A fool and his money, after all …

Last year we had two movies about animated ants. What are the chances?

We also had two movies about comets hitting the earth. This was less of a coincidence because with all the end-of-life-as-we-know-it Y2K predictions, a few movies about the end of the world were inevitable. Next year we’re almost sure to see at least one movie built around a Y2K premise, complete with elevators plummeting, planes falling out of the sky, nuclear power plants exploding, and all the rest of the doomsayers’ prophesies, acted out by special effects created by Y2K-compliant computers.

That’s my first prediction. This is a New Year’s column – what did you expect?

Before this year’s new predictions, let’s get a quick update on the ones I made last year:

Prediction: The triumph of American culture here in America as citizens embrace our rich heritage of individualism and disrespect for authority.

Progress: Jesse Ventura beat two empty suits to become governor of Minnesota.

Prediction: The globalization of American culture due to the Internet … our culture adopting mores and attitudes of other cultures.

Progress: Americans care more about Bill Clinton’s performance as president than his sexual indiscretions.

Prediction: The personal digital assistant, or PDA, takes off.

Progress: At Comdex this year there was more energy in the Palm area than the rest of the show put together. PDAs have become mainstream devices; Palm claims 10,000 developers, and Oracle even has a version of its database that runs on the durned things. IS, predictably, is ignoring the PDA and (new prediction!) will continue to do so until it’s too late.

Prediction: The decline of Microsoft.

Progress: The signs are everywhere. PDAs are taking off but Windows CE is not. Linux is hot specifically because it’s an alternative to Windows NT Server. The AS/400, once relegated to the scrap-heap, is a hot item for the same reason. Novell is surging; Novell Directory Services has credibility while nobody expects much from Active Directory 1.0. And I know nobody who cares anything at all about Windows 2000.

Prediction: The death of the network computer.

Progress: There’s lots of interest in Microsoft Terminal Server (courtesy of Citrix, which came up with the idea) except for the pricing, which makes it stupid. There’s virtually no interest left in desktop systems that run the Java Virtual Machine as their native operating system.

Hey, I like making predictions! So here are a few more for next year.

Prediction No. 1: A new definition of network computing will take hold. Client/server always was a software partitioning scheme, not a hardware architecture – client processes request resources, server processes deliver them. In an ideal network computing architecture these processes are not only portable, as in the Java model, but can be dynamically assigned to the most logical host based on available bandwidth and processing power. It isn’t a new idea, but this year people will pay attention to it. (More likely they won’t, but I can hope, can’t I?)

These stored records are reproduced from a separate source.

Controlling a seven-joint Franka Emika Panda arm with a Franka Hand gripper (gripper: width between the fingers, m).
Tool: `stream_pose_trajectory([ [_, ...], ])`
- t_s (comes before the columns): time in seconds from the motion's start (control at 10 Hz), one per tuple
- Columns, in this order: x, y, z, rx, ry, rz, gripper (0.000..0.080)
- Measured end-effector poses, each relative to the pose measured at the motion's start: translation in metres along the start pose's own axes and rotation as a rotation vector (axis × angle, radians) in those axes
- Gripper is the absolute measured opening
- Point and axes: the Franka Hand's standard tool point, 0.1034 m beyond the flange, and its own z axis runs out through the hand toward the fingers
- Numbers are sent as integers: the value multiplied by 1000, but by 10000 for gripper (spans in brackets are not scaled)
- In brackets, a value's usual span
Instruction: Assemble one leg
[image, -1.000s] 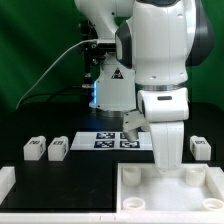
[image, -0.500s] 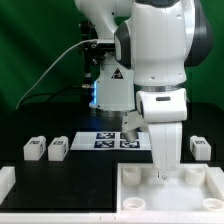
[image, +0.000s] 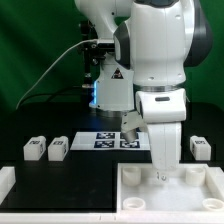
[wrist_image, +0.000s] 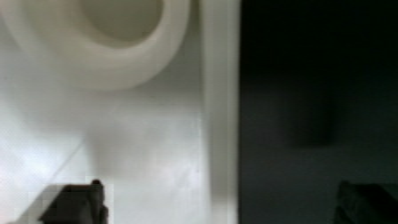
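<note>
Two small white legs with tags (image: 36, 148) (image: 59, 148) lie side by side on the black table at the exterior view's left. A third leg (image: 201, 148) lies at the right. My gripper (image: 163, 174) points straight down over the back edge of the large white tray (image: 140, 205). In the wrist view the gripper (wrist_image: 222, 205) is open, its two dark fingertips (wrist_image: 75, 203) set wide apart with nothing between them. Below them are the tray's white surface (wrist_image: 125, 130) with a round socket (wrist_image: 116, 25), then the dark table.
The marker board (image: 110, 140) lies behind the tray, partly hidden by my arm. A white raised piece (image: 8, 185) sits at the front left corner. The robot base with a blue light (image: 95, 95) stands at the back.
</note>
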Motion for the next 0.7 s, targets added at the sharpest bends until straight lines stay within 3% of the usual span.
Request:
stream_pose_trajectory([
  [0.3,0,0,-7,-5,-3,68,649],
  [0.5,7,-13,-23,-8,-13,157,649],
  [0.7,27,-30,-32,-11,-5,489,649],
])
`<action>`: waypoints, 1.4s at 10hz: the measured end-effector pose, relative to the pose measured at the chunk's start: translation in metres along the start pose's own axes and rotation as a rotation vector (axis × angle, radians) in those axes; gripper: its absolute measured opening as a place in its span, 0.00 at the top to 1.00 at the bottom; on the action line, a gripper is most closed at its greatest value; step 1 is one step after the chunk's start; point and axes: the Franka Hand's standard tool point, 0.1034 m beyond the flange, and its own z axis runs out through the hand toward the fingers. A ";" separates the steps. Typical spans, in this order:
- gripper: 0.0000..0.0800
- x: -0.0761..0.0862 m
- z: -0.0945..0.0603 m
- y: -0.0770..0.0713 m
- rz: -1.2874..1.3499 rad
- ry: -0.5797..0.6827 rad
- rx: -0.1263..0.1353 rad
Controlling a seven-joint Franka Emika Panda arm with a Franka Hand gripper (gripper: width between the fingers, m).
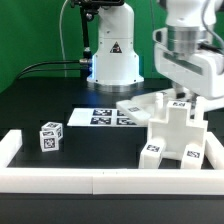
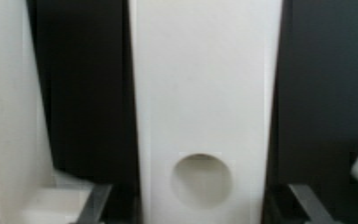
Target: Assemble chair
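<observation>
The gripper [image 1: 185,88] is part-way spread, its dark fingers [image 2: 98,203] flanking a smooth white plastic panel [image 2: 202,90] with an oval hole (contact unclear), atop the blocky, tagged chair [image 1: 172,138] at the exterior view's right.

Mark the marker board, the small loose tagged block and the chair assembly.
marker board [image 1: 104,116]: exterior view, printed top face
loose block [image 1: 50,136]: exterior view, tagged front face
chair assembly [image 1: 174,137]: exterior view, upright panel
</observation>
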 end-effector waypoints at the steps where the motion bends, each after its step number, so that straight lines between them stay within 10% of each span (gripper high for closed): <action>1: 0.64 0.009 -0.001 0.001 0.078 0.016 0.024; 5: 0.64 -0.004 0.003 0.003 0.061 0.013 0.018; 9: 0.64 0.061 -0.004 0.022 0.133 0.010 0.024; 14: 0.64 0.062 -0.002 0.022 0.103 0.025 0.034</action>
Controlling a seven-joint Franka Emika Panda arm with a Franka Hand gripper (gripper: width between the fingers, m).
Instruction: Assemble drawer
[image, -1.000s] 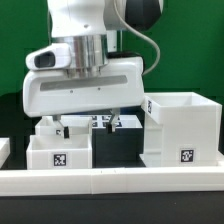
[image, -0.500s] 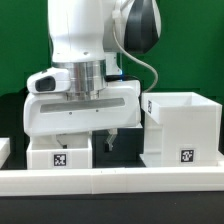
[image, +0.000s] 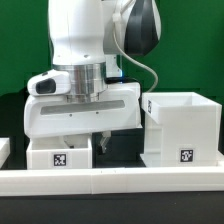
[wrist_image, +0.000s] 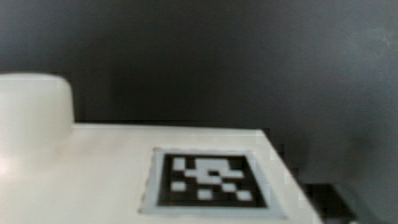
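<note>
A small white tray with a tag on its front stands at the exterior view's left. The large cube-shaped casing, open at the top, stands at the right. My gripper is low over the tray's right wall. One dark finger hangs just outside that wall; the other is down inside the tray, mostly hidden. The jaws look open. The wrist view shows a white tray surface with a tag and a round knob. No finger shows there.
A long low white rail runs across the front. A white part is cut off at the exterior view's left edge. A narrow dark gap separates tray and casing. The arm's body hides what lies behind.
The gripper has come down from above the tray until its fingers reach the tray's right wall. The fingers now stand closer together. Tray and casing have not moved.
</note>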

Prediction No. 2: Internet 1.5. I don’t think much of Internet 2. I have a simple formula for predicting the failure of a new technology: No easy migration path = failure. So far I haven’t heard anyone address migration issues between Internet 1 and Internet 2.

Internet 1.5 is the term I use to describe the services large ISPs are just starting to offer, providing guaranteed quality of service within their own networks. Where the Internet not only can’t guarantee quality of service but probably shouldn’t, single ISPs can. For premium pricing, they can route traffic within their own backbones wherever possible. That, combined with virtual private network technology, will lead to the consolidation of WANs and the Internet into a single connection.

Prediction No. 3: IP Telephony will be huge. It’s just too easy a sale: “What are you paying for long-distance service? Imagine you aren’t anymore.” IP telephony will explode once Internet 1.5 is commonplace.

Prediction #4: Linux becomes just another Unix. The Internet lost its charm when big business discovered it. The same will happen with Linux. Linux will wipe out SCO and Unixware and gain ground against NT, but will lose its soul in the process.

These are trends, not events. Expect to see signs of them in 1999. And if you don’t … ask me again in a year. Unless, of course, the world ends.